Supplied records:
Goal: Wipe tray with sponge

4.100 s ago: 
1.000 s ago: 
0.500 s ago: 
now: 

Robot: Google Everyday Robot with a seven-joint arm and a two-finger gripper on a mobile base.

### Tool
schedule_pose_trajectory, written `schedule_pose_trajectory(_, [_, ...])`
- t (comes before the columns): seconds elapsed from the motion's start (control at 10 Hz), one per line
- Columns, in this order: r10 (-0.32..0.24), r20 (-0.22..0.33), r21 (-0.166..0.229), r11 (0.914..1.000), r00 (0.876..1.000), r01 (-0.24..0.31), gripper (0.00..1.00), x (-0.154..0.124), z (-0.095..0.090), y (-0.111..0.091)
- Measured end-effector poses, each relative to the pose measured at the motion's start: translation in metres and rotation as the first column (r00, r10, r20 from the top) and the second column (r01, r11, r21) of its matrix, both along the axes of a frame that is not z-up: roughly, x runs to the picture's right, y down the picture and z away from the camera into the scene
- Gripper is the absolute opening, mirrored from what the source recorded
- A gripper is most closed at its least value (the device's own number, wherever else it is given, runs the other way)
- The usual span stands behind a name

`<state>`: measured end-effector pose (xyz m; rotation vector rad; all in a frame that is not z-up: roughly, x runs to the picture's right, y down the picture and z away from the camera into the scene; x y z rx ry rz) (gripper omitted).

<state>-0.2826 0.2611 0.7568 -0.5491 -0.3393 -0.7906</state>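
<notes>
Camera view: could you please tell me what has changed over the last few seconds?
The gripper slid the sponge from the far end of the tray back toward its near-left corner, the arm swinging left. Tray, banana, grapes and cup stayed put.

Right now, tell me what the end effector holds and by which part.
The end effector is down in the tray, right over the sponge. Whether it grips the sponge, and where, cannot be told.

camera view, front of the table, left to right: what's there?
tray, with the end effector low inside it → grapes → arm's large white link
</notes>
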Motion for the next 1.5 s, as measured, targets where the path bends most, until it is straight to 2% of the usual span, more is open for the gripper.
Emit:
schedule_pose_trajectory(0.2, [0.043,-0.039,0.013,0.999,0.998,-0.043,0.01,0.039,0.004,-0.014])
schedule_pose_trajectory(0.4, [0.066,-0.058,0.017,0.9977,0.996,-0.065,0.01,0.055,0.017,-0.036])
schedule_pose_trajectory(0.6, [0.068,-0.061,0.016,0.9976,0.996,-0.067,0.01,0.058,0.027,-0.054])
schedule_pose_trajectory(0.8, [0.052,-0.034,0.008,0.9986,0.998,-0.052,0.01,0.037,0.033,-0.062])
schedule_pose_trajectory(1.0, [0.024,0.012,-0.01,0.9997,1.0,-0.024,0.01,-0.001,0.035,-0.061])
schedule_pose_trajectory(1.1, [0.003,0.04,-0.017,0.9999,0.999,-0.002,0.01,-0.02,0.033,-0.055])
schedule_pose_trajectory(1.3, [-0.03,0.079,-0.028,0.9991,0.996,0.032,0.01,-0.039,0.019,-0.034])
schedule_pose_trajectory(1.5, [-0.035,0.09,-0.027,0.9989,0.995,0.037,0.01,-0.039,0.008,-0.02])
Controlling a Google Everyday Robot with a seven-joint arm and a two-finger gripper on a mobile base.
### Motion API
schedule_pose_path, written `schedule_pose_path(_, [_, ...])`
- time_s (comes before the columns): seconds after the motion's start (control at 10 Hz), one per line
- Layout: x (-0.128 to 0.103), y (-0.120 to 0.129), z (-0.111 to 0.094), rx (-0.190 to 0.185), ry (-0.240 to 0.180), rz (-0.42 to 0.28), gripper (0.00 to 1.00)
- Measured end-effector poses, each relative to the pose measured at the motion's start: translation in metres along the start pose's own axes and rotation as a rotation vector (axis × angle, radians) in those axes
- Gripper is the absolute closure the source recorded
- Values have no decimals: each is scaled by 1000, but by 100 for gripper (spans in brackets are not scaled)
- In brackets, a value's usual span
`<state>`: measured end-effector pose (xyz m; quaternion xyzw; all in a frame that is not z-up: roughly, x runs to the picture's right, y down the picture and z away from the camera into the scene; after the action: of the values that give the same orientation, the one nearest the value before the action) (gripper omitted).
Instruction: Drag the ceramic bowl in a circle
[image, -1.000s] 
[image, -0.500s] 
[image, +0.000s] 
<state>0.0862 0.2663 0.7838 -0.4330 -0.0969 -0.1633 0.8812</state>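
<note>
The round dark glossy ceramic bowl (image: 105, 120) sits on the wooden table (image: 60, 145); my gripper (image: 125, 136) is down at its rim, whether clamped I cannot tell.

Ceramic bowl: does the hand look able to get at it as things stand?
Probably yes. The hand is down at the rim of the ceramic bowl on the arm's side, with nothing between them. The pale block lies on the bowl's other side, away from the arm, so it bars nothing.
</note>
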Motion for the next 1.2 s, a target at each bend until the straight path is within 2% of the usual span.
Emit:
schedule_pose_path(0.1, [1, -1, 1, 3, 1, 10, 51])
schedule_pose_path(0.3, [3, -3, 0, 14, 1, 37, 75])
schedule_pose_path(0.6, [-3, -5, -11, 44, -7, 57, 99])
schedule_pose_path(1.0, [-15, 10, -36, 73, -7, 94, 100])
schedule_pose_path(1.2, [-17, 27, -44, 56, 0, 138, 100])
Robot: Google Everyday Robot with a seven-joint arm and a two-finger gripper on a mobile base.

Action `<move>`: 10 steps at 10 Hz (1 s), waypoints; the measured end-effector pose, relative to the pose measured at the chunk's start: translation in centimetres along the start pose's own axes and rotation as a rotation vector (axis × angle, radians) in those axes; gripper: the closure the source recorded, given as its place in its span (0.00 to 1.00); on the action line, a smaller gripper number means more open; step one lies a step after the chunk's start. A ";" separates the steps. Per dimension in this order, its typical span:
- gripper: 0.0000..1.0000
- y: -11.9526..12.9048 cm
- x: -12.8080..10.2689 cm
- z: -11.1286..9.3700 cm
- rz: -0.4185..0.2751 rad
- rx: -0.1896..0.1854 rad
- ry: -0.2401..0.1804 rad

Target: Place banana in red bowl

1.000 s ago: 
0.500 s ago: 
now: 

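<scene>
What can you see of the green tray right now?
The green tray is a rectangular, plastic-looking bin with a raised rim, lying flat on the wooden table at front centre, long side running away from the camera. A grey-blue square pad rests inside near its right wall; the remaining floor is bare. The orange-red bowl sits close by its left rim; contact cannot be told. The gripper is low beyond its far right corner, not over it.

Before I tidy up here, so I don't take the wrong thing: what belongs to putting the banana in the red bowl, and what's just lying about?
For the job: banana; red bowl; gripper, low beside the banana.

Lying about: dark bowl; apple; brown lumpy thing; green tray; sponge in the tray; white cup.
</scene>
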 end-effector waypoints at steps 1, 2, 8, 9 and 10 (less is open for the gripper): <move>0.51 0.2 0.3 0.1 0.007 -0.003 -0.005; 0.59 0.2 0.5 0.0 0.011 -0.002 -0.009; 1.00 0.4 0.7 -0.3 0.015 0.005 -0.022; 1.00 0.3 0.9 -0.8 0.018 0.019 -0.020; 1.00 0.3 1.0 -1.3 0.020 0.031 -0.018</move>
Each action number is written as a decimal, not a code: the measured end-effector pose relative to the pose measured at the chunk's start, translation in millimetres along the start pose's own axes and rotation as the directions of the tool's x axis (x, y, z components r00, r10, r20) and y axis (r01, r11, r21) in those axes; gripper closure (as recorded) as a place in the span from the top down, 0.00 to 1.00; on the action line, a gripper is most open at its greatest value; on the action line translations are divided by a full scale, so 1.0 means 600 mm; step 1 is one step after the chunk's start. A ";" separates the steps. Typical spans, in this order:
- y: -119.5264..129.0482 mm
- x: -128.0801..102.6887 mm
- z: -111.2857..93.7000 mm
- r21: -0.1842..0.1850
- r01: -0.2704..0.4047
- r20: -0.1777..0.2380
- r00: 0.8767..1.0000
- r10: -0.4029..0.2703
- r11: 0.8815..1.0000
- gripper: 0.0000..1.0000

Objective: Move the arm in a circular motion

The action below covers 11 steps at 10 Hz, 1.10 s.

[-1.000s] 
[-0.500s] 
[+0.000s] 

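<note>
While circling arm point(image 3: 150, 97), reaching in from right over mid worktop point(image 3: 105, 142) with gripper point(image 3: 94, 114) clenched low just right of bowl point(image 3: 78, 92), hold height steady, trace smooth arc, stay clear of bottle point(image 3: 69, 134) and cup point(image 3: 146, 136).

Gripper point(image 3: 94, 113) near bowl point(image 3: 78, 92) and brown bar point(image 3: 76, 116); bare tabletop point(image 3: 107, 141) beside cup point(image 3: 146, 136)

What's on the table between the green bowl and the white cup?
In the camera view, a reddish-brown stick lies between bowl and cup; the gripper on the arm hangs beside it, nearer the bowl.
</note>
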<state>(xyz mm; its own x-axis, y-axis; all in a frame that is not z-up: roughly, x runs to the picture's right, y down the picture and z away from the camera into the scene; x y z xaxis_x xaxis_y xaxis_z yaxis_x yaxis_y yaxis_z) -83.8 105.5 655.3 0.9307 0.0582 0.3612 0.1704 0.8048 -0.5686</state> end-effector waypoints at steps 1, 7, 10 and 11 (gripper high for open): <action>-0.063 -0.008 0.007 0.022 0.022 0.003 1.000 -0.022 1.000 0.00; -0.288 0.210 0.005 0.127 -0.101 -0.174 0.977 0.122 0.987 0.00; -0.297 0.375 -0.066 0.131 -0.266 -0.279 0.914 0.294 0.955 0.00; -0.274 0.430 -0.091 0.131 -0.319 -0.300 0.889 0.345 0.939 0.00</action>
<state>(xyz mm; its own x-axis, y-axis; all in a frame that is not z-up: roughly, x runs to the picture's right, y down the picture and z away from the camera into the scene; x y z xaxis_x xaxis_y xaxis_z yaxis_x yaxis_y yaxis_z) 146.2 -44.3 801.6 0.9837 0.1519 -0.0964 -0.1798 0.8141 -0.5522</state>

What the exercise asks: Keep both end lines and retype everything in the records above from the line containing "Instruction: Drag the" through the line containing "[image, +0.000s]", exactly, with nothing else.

Reply:
Instruction: Drag the ceramic bowl in a circle
[image, -1.000s] 
[image, -0.500s] 
[image, +0.000s] 

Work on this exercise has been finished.